§ **DESCRIPTION OF THE TASK**: Instruction for the data below: set down exactly the lines from the line with "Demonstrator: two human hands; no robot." to the line with "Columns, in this", inclusive, and no others.

== Segment start ==

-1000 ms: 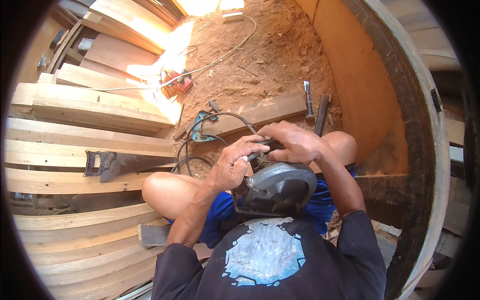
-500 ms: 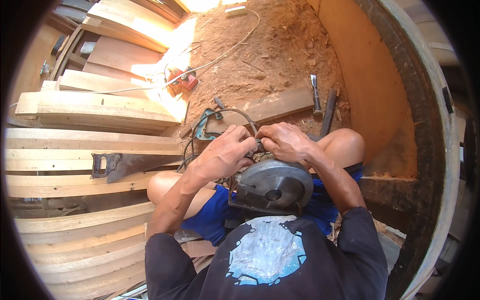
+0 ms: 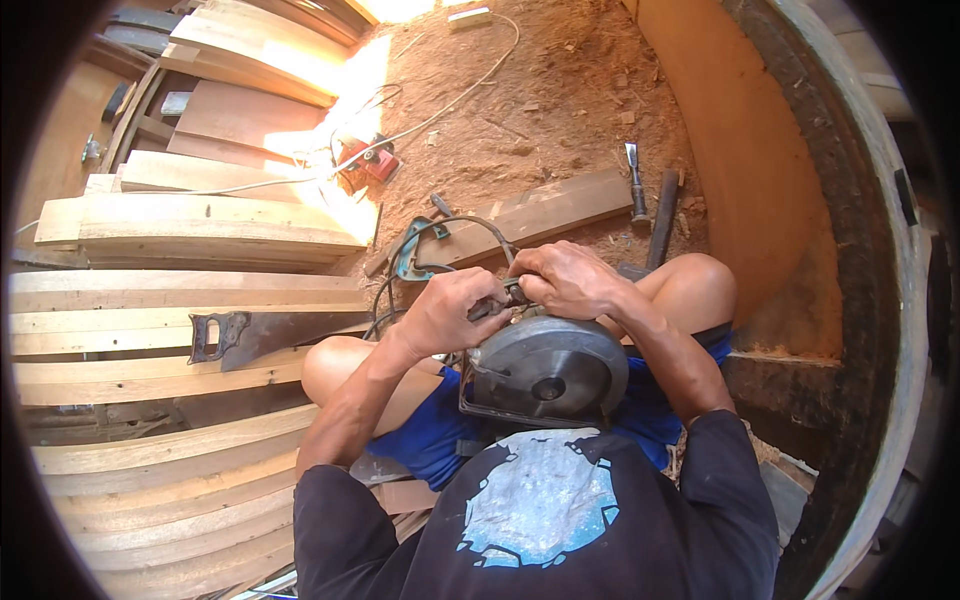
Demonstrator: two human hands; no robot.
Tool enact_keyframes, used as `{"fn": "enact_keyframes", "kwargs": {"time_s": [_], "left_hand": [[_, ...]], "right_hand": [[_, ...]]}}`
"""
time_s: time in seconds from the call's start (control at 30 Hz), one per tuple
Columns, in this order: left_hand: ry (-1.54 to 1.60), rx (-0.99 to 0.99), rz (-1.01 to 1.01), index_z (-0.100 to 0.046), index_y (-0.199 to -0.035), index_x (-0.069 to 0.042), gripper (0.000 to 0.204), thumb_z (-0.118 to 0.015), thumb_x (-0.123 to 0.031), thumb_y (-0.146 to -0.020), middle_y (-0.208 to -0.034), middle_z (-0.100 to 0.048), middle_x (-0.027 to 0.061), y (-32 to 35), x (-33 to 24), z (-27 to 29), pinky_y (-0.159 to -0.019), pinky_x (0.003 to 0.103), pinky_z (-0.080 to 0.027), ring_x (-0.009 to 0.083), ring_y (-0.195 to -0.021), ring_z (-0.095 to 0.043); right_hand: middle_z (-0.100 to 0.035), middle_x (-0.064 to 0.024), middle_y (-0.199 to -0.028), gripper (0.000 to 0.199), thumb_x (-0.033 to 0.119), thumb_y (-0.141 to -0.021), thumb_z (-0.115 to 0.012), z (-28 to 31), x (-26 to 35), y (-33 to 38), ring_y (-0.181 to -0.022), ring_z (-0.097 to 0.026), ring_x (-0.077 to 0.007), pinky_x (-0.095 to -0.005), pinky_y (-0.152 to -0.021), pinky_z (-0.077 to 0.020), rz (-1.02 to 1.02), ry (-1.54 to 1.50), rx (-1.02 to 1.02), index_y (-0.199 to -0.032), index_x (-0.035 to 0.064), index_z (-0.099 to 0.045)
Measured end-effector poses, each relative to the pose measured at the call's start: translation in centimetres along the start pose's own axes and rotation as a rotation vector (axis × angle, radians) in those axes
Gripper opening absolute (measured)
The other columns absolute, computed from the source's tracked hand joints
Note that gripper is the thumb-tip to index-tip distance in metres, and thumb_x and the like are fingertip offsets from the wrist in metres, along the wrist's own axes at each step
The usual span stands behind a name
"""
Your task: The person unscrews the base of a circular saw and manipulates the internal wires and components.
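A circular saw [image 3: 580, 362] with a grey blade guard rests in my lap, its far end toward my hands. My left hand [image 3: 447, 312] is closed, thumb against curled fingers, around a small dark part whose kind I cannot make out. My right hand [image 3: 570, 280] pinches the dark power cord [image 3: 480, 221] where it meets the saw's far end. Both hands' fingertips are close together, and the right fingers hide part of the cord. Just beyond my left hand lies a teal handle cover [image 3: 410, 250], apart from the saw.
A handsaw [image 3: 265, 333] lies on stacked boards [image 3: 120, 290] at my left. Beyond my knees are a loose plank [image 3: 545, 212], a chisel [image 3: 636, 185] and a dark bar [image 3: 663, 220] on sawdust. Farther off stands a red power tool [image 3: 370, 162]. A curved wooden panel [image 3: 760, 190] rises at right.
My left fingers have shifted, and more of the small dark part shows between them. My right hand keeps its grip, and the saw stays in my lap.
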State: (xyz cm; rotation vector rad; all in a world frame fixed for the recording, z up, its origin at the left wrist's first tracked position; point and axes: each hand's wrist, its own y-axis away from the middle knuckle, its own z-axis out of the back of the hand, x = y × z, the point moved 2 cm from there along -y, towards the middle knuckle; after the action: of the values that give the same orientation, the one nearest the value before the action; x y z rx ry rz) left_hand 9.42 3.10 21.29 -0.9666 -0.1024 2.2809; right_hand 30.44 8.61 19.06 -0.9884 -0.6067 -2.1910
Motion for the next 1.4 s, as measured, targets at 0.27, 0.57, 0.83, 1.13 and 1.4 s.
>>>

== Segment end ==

§ **TASK RESPONSE**:
Demonstrator: two human hands; no robot.
Tool enact_keyframes, used as `{"fn": "enact_keyframes", "kwargs": {"time_s": [_], "left_hand": [[_, ...]], "right_hand": [[_, ...]]}}`
"""
time_s: time in seconds from the call's start (control at 30 Hz), one per tuple
Columns, in this order: left_hand: ry (-1.54 to 1.60), rx (-0.99 to 0.99), rz (-1.01 to 1.01), index_z (-0.100 to 0.046), index_y (-0.199 to -0.035), index_x (-0.069 to 0.042), gripper (0.000 to 0.204), thumb_z (-0.118 to 0.015), thumb_x (-0.123 to 0.031), thumb_y (-0.146 to -0.020), middle_y (-0.208 to -0.034), middle_z (-0.100 to 0.048), middle_x (-0.027 to 0.061), y (-32 to 35), x (-33 to 24), z (-27 to 29), pinky_y (-0.159 to -0.019), pinky_x (0.003 to 0.103), pinky_z (-0.080 to 0.027), ring_x (-0.009 to 0.083), ring_y (-0.195 to -0.021), ring_z (-0.095 to 0.043); right_hand: middle_z (-0.100 to 0.035), middle_x (-0.064 to 0.024), middle_y (-0.199 to -0.028), gripper (0.000 to 0.199), thumb_x (-0.033 to 0.119), thumb_y (-0.141 to -0.021), thumb_z (-0.115 to 0.012), z (-28 to 31), x (-26 to 35), y (-33 to 38), ring_y (-0.181 to -0.022), ring_z (-0.097 to 0.026), ring_x (-0.077 to 0.007), pinky_x (-0.095 to -0.005), pinky_y (-0.152 to -0.021), pinky_z (-0.077 to 0.020), rz (-1.02 to 1.02), ry (-1.54 to 1.50), rx (-1.02 to 1.02), index_y (-0.199 to -0.032), index_x (-0.035 to 0.064), index_z (-0.099 to 0.045)

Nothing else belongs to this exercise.